DESCRIPTION OF THE TASK: The data must be returned exactly. No line may be left out.

DATA EXCERPT:
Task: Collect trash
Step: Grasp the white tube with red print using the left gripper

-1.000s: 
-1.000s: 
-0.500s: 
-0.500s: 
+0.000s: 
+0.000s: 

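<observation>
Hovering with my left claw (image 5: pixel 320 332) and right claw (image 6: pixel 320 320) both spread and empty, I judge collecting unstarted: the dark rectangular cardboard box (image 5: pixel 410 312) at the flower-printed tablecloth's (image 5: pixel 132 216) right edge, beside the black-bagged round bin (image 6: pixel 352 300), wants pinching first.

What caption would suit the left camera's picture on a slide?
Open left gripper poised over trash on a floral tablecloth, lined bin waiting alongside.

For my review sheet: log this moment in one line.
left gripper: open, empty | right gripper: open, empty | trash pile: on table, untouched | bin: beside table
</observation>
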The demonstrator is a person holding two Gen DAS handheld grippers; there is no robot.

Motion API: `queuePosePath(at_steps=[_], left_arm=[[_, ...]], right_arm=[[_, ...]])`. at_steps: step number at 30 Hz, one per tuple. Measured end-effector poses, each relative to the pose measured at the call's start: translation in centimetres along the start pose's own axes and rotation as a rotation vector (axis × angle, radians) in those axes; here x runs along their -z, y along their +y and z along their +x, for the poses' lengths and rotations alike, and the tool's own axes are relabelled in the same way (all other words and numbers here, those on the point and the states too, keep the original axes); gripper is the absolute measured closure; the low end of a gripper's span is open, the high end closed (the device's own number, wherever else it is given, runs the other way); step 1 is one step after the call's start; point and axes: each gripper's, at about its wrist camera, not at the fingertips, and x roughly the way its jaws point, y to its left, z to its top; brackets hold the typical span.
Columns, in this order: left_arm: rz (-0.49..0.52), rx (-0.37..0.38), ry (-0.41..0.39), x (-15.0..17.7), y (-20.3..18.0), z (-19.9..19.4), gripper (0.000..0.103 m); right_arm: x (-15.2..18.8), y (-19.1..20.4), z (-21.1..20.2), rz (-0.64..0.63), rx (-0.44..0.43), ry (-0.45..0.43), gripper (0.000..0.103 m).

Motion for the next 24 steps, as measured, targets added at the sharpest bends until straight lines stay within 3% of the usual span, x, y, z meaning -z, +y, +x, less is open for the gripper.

RESULT OF THIS TASK:
Task: Collect trash
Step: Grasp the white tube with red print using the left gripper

-1.000s: 
-1.000s: 
-0.500s: 
-0.500s: 
+0.000s: 
+0.000s: 

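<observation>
Hovering with my left claw (image 5: pixel 320 332) and right claw (image 6: pixel 320 320) both spread and empty, I judge collecting unstarted: the dark rectangular cardboard box (image 5: pixel 410 312) at the flower-printed tablecloth's (image 5: pixel 132 216) right edge, beside the black-bagged round bin (image 6: pixel 352 300), wants pinching first.

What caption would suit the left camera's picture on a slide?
Open left gripper poised over trash on a floral tablecloth, lined bin waiting alongside.

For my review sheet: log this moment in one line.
left gripper: open, empty | right gripper: open, empty | trash pile: on table, untouched | bin: beside table
</observation>
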The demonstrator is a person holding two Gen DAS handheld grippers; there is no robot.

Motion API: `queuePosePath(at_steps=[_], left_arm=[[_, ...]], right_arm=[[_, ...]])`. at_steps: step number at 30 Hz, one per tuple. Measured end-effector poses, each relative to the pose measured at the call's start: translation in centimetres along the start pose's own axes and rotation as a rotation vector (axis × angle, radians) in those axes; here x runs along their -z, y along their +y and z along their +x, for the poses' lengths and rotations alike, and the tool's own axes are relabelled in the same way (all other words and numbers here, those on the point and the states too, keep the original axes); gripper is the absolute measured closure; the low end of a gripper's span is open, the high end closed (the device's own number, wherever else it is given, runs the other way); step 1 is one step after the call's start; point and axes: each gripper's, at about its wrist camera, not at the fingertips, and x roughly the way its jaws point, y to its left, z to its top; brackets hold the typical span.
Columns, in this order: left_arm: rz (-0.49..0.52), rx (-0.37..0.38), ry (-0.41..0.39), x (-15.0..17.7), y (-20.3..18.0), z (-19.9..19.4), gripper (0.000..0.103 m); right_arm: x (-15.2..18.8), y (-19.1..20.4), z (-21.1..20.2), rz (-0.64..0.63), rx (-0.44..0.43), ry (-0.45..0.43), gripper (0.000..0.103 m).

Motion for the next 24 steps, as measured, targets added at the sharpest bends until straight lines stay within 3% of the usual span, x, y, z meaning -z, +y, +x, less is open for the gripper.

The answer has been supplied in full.